Apart from the obvious necessary cultural adjustments, the main thing that sticks out in my memories of growing up in Australia as a migrant’s child, was that as a family, we didn’t really have a voice in this country.
Imagine that. The thrill and anticipation in finding a new place to call home but not having the confidence to express or explain what you really need to make yourself feel settled in it. But you just made the most of it, anyway.
The final day of Sydney Writers Festival 2014 couldn’t have ended it with a more poignant and relevant panel session, “Strangers From A Strange Land”.
With critically acclaimed author of The Joy Luck Club Amy Tan and my own literary hero Benjamin Law participating, all the panel members are children of migrants. The discussions struck such a familiar chord, it was almost like a homecoming.
I was with my kind of people.
While they were ethnically different to me, migrant kids have a universal flow of common themes in their upbringing.
The constant strive to survive; strong work ethics that make up for lack of language skills; the incessant high scholastic expectations of their children because “We didn’t sacrifice everything coming to this country and provide you with a good education so you could be a failure.
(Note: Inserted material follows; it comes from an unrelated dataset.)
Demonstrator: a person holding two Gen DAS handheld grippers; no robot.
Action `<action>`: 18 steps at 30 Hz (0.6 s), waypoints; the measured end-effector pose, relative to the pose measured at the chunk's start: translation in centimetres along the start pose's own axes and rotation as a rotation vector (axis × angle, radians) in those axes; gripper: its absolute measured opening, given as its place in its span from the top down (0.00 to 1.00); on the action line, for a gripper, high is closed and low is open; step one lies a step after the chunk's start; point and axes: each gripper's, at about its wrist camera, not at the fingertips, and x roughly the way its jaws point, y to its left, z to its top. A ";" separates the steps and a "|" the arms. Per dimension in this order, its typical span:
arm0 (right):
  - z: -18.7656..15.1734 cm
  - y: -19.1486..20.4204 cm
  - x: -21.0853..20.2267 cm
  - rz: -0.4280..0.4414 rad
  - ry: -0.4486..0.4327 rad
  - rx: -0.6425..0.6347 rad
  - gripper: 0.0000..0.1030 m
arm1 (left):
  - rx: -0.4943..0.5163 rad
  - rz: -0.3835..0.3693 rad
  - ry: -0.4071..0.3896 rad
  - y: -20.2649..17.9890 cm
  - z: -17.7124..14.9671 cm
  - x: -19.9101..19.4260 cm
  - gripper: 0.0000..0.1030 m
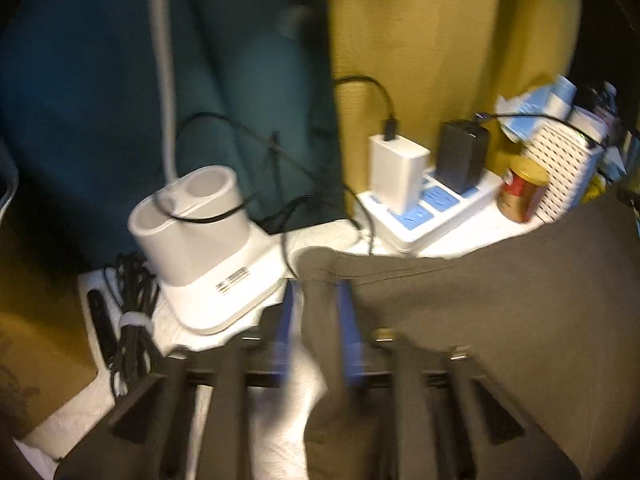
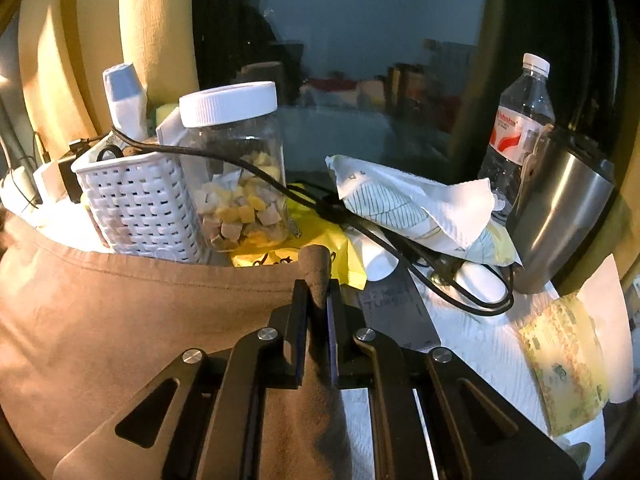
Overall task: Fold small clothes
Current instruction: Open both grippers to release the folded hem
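Two grippers at brown garment [image 2: 120, 320] corners: left gripper [image 1: 316, 320] jaws parted, cloth loose between; right gripper [image 2: 318, 320] jaws pinching cloth. Fold laid; next, withdraw.

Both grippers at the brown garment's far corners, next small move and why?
Probably finish letting go, then back both grippers off. The left gripper stands open around the brown garment corner; the right gripper has that corner between its fingers, pads close, contact unclear. The far hem lies straight on the white table cover.
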 end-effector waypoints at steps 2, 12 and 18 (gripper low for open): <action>-0.2 0.2 -0.2 -0.008 0.001 -0.002 0.67 | -0.032 0.000 -0.024 0.9 -0.1 -1.0 0.40; -1.2 -0.2 -4.6 -0.003 -0.027 0.015 0.65 | -0.088 0.036 -0.006 3.5 -3.4 -6.3 0.40; -4.2 -1.3 -7.7 -0.010 -0.005 0.042 0.65 | -0.127 0.038 0.022 3.4 -7.0 -8.8 0.40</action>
Damn it”
Sure, there are all different variations of parents – crazy, elusive, relaxed but migrant parents are definitely a breed of their own.
In Amy Tan’s case, it was a case of the briefly psychotic kind.
Imagine having your own mother so angry at you in your choice of boyfriends that in midst argument, she closes the pantry door, locking you both in while she held a meat cleaver to your neck, threatening to yes, kill you.
Absolutely beyond words horrific.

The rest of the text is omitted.